Being an MP: the verdict

Photo of Parliament
So – my first year (and a bit) as MP for Hornsey & Wood Green has come to an end. My conclusions thus far are that there aren’t enough hours in the day, days in the week or weeks in the year – and cloning humans would be helpful!

It also has to be one of the best jobs in the world. It is the sheer scope of what has to be dealt with over any week that keeps the interest at boiling point. Being thrown in the deep end in terms of front bench Home Affairs spokesperson for Police, Crime and Disorder (and a list of other responsibilities) was a baptism of fire – but the only way to learn. Over the year I have written a diary of many of the things that I have done or thought on the day – but with the summer break just thought I would like to try and summarise and collect some of my activities, thoughts and impressions over this first year.

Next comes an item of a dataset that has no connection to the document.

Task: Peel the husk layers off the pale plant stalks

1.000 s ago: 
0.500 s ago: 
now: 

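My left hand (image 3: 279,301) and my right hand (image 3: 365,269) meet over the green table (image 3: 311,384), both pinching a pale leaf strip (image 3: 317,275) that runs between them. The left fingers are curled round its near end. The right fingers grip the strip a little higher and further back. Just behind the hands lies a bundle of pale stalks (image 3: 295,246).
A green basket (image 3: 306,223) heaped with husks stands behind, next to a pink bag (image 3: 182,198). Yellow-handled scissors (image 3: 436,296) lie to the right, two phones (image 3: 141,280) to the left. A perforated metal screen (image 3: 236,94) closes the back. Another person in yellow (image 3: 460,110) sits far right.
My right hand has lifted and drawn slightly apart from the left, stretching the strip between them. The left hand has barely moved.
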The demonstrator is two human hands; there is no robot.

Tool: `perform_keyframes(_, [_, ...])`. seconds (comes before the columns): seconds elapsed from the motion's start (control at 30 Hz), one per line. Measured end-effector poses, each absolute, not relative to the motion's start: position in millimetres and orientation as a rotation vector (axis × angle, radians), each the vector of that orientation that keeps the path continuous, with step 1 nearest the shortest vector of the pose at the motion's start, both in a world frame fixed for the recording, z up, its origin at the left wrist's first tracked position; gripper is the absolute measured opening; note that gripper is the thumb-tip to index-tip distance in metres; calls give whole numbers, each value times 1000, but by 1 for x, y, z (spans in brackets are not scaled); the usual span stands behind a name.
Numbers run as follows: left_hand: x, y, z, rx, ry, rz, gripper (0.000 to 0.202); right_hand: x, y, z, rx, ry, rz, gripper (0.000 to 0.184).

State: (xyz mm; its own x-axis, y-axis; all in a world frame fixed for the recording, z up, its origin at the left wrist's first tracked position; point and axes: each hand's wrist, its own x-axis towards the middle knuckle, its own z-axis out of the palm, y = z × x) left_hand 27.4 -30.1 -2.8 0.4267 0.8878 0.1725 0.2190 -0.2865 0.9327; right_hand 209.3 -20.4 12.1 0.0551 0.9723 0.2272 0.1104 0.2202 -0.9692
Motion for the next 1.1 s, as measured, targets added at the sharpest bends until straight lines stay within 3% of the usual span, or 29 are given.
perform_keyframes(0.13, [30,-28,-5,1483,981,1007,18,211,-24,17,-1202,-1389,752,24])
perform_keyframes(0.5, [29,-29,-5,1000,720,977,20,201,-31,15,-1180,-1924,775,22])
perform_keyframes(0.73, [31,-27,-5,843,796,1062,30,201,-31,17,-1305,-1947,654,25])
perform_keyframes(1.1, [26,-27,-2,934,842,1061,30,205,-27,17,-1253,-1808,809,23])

At the constituency end, a lot of the work is about taking up individual casework, trying to help and campaigning with local people to improve things – which is pretty much what I have been doing since before I was first elected to Haringey Council. (And it is interesting to see how the political culture in Haringey has changed since then. When my colleagues and I first seriously got stuck into local campaigning, the other parties were very snooty about delivering leaflets, issuing press releases, doing loads of individual casework, having a freepost address, and on and on. Of course, over the years as they lost elections and we won them they have bit by bit copied all the things they used to so look down on. Though it hasn’t helped them much!).

So the constituency end of being an MP was somewhat familiar to me – although the intensity and severity of the issues that people bring to surgery in particular has been an eye opener.

At this point I should perhaps explain what “surgery” means – as one person did write to me (in all seriousness) wondering what sort of doctor I was and what I did with all my surgeries. It made me smile … but the serious point of course is that the political class has a whole set of insider vocabulary – and it is very easy to over-estimate how much of the jargon (House, floor of the House, surgery, chamber, PMQs, EDM, etc etc) the rest of the world understands. So – for the uninitiated – my “surgery” is when constituents come and see my and raise any sort of issue they want. I guess the name comes from doctors – as when GPs hold surgeries people turn up with any manner of complaint.

Anyway – my surgery has taught me so much about the real impact of the things we debate in Parliament. I could have told you that the Home Office wasn’t coping within my first month as an MP. The length of time to get an answer – let alone the years to get a decision on asylum and immigration matters. And too many other problems with visas, residency, naturalisation, lost documents – an endless stream of the victims of Home Office failure. Unbelievable. And housing – the issues around housing have given me such a good overview of, not only the shortage, but also the issues around allocation.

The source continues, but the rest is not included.